* [TASK BRIEF] Whenever a line in the material below includes "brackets", copy that line.

* [RECORD EXTRACTS]
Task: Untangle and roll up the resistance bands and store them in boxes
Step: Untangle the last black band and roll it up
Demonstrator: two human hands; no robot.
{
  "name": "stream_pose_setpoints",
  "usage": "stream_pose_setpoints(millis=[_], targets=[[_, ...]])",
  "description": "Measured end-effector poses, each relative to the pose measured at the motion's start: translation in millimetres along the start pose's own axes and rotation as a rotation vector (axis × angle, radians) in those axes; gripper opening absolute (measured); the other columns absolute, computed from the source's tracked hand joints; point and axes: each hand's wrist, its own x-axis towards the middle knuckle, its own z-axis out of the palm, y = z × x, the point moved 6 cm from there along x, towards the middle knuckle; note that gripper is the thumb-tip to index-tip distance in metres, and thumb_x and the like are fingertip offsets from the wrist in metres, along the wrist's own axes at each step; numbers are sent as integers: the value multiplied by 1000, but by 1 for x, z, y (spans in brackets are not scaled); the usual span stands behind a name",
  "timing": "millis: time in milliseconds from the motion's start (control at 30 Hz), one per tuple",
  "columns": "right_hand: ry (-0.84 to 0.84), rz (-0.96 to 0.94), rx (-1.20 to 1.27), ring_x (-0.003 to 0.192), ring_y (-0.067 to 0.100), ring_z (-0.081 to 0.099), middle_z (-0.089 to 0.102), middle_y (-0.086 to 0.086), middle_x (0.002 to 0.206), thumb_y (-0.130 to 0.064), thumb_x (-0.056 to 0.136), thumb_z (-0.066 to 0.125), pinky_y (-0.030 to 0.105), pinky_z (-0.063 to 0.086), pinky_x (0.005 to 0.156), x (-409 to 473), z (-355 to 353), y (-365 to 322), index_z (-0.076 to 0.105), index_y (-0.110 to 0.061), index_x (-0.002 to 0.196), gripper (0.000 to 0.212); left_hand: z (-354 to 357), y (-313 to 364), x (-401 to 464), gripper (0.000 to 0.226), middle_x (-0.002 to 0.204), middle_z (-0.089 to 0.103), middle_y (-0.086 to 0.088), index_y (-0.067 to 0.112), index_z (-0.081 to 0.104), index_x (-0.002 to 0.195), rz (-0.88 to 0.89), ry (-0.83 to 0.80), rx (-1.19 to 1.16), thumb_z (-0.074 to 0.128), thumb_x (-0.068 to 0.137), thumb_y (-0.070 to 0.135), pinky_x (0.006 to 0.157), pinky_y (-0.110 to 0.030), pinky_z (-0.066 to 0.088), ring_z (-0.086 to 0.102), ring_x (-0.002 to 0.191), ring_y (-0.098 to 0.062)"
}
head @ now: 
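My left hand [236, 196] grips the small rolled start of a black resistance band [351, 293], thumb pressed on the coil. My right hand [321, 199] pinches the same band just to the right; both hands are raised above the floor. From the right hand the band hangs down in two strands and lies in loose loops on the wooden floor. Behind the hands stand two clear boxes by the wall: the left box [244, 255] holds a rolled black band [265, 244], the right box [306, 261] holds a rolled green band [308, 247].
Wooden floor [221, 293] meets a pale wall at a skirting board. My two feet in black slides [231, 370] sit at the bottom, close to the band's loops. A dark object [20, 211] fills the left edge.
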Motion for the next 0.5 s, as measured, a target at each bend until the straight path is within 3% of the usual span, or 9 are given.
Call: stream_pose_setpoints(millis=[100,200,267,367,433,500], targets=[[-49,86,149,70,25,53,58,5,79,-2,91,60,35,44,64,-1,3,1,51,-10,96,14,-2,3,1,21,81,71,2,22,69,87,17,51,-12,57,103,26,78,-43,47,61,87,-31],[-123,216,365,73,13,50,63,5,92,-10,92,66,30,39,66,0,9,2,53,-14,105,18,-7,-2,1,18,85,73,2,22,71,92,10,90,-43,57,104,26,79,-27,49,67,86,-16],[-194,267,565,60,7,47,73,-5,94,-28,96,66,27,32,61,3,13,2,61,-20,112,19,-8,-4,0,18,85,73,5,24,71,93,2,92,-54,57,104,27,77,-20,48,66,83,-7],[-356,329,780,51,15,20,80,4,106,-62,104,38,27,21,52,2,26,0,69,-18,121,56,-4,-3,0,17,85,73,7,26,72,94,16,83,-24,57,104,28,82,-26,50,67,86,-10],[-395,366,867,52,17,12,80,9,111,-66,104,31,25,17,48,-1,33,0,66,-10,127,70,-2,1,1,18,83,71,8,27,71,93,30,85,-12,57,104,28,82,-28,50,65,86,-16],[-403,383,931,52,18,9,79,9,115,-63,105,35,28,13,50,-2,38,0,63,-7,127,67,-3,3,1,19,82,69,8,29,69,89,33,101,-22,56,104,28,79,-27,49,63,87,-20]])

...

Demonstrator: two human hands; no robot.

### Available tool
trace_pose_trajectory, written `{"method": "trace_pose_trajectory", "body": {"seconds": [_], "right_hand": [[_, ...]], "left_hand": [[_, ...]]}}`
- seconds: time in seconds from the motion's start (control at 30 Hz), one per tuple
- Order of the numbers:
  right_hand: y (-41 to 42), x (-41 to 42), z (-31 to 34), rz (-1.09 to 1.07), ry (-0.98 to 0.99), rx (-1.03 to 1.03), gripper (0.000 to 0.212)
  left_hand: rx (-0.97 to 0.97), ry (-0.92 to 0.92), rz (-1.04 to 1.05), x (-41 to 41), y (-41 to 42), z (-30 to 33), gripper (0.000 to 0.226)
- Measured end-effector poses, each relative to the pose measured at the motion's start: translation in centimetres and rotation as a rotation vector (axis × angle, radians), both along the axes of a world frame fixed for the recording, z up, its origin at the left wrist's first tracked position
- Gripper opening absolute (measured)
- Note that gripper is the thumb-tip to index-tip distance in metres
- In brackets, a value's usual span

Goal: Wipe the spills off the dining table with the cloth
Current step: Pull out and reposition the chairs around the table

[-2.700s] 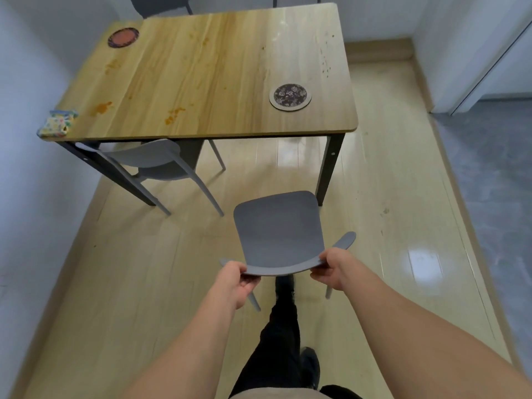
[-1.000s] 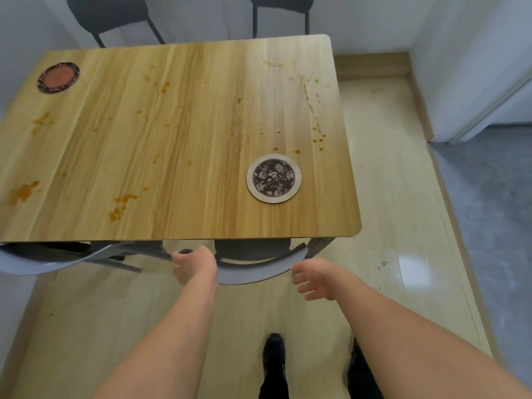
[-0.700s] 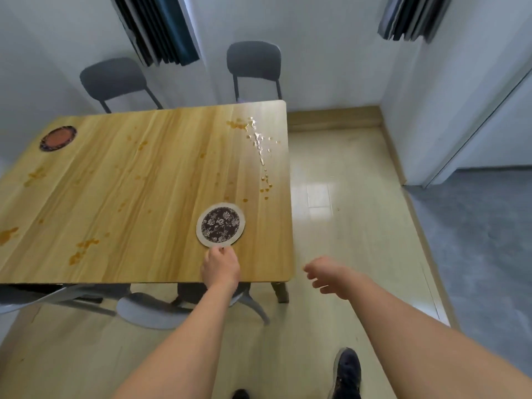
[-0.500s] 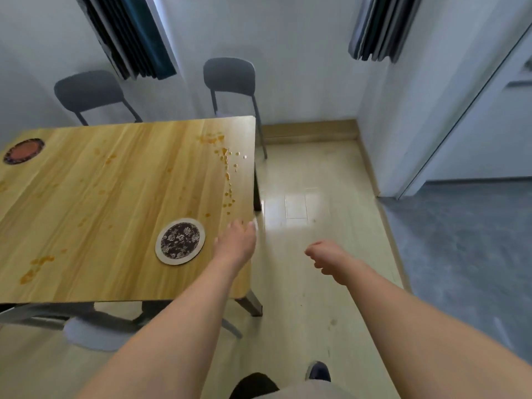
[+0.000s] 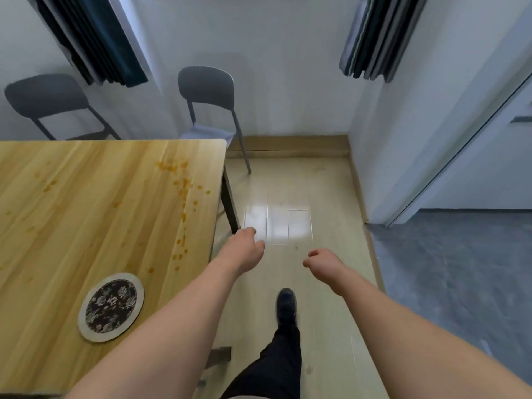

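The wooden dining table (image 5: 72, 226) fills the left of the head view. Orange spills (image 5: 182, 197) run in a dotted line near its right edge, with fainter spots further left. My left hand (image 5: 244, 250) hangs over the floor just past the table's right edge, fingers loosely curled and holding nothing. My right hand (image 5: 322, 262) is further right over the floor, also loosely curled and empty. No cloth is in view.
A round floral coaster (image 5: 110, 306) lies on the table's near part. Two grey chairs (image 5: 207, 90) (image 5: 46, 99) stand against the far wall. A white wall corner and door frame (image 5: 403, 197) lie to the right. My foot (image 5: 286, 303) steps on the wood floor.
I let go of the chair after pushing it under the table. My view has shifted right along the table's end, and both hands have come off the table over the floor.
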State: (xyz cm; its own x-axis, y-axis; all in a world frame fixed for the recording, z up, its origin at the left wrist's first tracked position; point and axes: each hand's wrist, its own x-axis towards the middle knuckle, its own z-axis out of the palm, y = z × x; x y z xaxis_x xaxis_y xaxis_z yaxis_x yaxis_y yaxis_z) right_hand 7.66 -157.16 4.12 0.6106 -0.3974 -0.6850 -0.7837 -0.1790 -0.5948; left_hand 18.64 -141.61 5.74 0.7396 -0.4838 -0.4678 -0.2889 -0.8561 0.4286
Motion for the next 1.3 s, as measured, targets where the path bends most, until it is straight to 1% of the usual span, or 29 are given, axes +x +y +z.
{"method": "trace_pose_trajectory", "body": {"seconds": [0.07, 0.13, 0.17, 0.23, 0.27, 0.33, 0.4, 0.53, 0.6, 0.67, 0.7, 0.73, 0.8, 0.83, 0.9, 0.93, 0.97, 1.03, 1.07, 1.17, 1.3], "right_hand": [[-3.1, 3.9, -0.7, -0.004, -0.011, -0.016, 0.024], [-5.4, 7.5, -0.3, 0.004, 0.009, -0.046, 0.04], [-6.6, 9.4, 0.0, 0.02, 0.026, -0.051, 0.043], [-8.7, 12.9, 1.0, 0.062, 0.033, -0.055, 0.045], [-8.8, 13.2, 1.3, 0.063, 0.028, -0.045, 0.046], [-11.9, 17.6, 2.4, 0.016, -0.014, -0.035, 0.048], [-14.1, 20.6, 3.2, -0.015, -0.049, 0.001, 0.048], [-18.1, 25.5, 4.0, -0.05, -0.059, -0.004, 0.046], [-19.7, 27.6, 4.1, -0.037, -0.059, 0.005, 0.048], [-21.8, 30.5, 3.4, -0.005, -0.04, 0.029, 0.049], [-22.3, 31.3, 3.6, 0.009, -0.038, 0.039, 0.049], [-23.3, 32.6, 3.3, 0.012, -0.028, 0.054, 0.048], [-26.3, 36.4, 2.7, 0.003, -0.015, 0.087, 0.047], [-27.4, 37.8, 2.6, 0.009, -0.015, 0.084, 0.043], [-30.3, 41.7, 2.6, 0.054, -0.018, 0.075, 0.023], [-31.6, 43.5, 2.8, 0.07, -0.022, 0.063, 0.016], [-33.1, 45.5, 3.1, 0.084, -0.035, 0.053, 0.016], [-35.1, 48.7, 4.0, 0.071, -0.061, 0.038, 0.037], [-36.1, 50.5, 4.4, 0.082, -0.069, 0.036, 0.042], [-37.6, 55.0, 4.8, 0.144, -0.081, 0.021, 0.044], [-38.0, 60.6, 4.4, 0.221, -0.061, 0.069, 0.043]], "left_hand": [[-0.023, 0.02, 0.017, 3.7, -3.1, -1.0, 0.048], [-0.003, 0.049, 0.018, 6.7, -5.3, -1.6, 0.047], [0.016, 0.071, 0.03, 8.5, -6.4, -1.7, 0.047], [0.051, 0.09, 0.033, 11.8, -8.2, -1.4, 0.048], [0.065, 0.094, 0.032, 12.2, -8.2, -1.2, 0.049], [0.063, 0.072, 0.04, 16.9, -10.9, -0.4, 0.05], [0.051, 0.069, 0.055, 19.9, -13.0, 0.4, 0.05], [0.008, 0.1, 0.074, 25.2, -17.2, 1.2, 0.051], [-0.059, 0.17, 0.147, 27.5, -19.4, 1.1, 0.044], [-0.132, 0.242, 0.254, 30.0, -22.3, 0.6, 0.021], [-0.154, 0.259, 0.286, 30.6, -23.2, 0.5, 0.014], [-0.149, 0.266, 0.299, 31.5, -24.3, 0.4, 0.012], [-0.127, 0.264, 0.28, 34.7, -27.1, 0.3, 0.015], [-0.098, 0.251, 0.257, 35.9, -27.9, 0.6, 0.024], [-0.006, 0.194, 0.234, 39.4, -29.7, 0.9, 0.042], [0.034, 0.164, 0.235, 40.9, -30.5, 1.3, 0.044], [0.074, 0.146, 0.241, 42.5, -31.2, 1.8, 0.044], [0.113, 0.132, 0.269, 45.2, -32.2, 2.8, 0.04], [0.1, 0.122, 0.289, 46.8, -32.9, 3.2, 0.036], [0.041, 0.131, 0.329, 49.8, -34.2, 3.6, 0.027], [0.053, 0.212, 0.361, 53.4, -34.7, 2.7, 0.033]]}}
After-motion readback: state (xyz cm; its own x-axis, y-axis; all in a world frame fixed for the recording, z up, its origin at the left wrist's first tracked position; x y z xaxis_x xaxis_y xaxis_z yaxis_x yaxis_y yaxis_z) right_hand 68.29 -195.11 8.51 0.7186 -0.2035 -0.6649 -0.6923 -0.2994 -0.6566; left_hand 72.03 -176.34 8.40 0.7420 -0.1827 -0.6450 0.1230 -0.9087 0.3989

* [ANSWER FOR THE TASK]
  "description": "Measured end-effector poses, each relative to the pose measured at the motion's start: translation in millimetres along the start pose's own axes and rotation as a rotation vector (axis × angle, radians) in those axes; gripper opening absolute (measured); the other columns absolute, computed from the source's tracked hand joints; point and axes: each hand's wrist, its own x-axis towards the middle knuckle, its own z-axis out of the palm, y = z × x, the point moved 6 cm from there along x, towards the middle knuckle; note that gripper is the thumb-tip to index-tip distance in metres, and thumb_x and the like are fingertip offsets from the wrist in metres, along the wrist's own axes at each step; numbers are sent as integers: the value multiplied by 1000, but by 1 for x, z, y (spans in brackets are not scaled); the usual span stands behind a name",
- In brackets, a value's usual span

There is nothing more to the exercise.